The members of my band liked hard rock. We would play covers of Deep Purple and Jeff Beck, but I enjoyed listening to Japanese pop like Eiichi Ohtaki and Happy End—the music that Noriaki and Jin’Nai used to play and listen to. So when I would be off cooking oyakodon for the band Eiichi Ohtaki was often playing.”
Eiichi Ohtaki got his start in the early seventies with the popular group Happy End but he went on to produce solo work from the mid seventies into the mid eighties. His most famous album, A Long Vacation (1981), is listed everywhere as one of the most important Japense pop-rock albums of all time—a quintissential summer album. It is worth a listen for the interesting way he combines super cheesy cruise ship lounge synthesizers, soft hazy vocals and pop melodies. Youko’s experience is better represented though by the album Niagara Moon. It came out in 1976 and is what she was listening to at the time.

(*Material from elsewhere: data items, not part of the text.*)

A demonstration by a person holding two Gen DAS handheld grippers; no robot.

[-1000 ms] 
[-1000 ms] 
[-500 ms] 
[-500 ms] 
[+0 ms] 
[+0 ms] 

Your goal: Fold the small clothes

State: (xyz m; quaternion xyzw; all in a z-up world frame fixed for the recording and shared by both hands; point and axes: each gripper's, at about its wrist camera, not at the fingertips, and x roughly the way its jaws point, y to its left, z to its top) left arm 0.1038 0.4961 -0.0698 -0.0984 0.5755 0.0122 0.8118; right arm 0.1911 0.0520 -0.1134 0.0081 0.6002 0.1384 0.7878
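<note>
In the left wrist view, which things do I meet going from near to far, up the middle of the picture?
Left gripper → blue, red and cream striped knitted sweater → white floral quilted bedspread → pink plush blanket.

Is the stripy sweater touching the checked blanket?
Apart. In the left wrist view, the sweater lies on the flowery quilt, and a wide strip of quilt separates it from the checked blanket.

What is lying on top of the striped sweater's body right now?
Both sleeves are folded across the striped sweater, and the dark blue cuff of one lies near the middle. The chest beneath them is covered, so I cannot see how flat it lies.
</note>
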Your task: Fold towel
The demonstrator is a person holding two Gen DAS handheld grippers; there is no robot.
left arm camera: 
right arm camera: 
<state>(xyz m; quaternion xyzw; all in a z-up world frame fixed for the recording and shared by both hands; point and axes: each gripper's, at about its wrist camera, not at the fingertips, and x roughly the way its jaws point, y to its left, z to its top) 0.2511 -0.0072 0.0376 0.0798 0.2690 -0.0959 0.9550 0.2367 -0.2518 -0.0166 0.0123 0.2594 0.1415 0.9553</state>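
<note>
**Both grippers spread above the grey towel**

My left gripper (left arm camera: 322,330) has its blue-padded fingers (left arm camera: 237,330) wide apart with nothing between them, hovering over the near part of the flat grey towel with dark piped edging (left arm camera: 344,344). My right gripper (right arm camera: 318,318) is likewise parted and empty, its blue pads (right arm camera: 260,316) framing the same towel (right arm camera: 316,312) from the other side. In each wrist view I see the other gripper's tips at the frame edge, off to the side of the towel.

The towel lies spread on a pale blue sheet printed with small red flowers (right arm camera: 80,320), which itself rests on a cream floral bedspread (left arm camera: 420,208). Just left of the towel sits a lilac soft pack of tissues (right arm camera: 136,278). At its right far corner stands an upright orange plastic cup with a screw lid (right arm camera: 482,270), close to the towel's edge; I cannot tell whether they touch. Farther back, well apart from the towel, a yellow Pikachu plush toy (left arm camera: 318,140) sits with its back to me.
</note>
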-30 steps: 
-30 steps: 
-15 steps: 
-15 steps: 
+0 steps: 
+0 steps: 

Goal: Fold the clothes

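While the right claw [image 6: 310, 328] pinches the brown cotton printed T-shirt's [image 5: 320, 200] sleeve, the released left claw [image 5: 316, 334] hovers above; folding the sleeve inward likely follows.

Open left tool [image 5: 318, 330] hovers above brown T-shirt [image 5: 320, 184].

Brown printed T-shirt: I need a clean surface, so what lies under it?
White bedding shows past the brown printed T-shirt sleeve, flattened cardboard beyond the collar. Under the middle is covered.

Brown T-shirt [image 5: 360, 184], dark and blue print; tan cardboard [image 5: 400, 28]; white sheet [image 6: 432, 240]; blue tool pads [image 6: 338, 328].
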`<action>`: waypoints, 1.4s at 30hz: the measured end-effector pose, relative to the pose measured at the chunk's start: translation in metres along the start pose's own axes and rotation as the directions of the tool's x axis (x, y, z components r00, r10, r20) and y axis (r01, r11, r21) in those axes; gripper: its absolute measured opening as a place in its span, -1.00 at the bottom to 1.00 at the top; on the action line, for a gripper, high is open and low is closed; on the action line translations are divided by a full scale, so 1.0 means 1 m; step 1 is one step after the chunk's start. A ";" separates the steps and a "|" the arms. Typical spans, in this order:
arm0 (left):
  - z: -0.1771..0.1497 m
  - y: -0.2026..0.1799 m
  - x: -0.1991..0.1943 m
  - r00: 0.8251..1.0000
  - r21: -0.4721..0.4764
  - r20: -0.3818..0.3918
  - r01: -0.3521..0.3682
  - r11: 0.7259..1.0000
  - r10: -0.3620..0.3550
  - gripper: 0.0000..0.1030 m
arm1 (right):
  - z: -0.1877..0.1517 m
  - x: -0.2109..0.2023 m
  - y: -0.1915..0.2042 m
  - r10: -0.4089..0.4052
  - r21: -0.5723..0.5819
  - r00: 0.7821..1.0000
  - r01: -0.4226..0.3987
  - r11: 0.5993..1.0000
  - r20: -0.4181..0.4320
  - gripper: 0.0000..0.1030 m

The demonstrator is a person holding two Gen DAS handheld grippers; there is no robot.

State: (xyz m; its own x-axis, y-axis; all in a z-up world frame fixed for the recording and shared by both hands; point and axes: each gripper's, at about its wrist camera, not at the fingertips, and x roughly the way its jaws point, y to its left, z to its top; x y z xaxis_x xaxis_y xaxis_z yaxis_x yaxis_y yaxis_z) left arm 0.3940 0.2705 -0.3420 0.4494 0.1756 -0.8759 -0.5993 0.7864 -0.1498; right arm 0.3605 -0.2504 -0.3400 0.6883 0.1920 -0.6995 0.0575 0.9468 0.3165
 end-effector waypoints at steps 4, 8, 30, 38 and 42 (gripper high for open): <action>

Niagara Moon showcases how Ohtaki gathers influences from every corner of the American popular music cannon. Perhaps from a distance it is easier to see the whole range of possiblities and imagine different combinations. He somehow combines the funky rhodes-sounding piano, twangy country rock slide, barbershop quartet vocals, Lousiana horns, and urban 60’s key banging, garbage pail rock. Give this a listen as you make the recipe below for oyakodon. As it says on the album cover it is “good at COOL time!”
COOKING with YOUKO
the original recipe “OYAKO-DON”
INGREDIENTS for 4 servings
4 dried shiitake mushrooms
1 stalk of long scallion or Mitsuba 3C Japanese rice 2 boneless chicken breast 1 onion 4 eggs
sake 2/3 C
water 2/3 C shiitake juice 1 1/2 C mirin 3 oz
soy sauce 10 oz sugar* 2/3 Tablespoon
sea salt 2/3 Teaspoon
*not white sugar, organic evaporated cane juice highly recommended
1. Pre-preparation (previous night):
Tap shiitake mushroom caps to remove dusts from gills, soak them in water in room temperature and leave it over night (a few hours minimum). Make sure the mushrooms are all cover by water and put a small plate for weight.
Before starting preparation, squeeze out mushroom juice (shiitake dash) and skim it through a tea strainer. Keep it aside.
Wash and cook 3 cups of Japanese rice with 3 cups of water. Turn the rice with a rice server when cooked. Keep it covered.
3. Seasoning Sauce Preparation:
Flambé sake in a sauce pan, add all other sauce ingredients, cook and keep on skimming the impurities. Cook it down to 2/3 of the original amount.
4. Chopping Ingredients:
Cut off stem and slice shiitake mushrooms thin as 1/8” wide
Slice scallion in a sharp angle to 1/8” wide
Slice onion in 1/4” wide
Slice chicken breast diagonally to prepare slices about 1/4” thick, 1”wide x 2” long
5. Cooking Instructions:
Sauté sliced onion with medium heat in a large pan•• until yellow, add chicken and cook both sides to 1/2 way done
6. Place shiitake mushroom slices on top, pour about 2/3 of the seasoning sauce (enough to cover all the ingredients) and cook until chicken is 2/3 done.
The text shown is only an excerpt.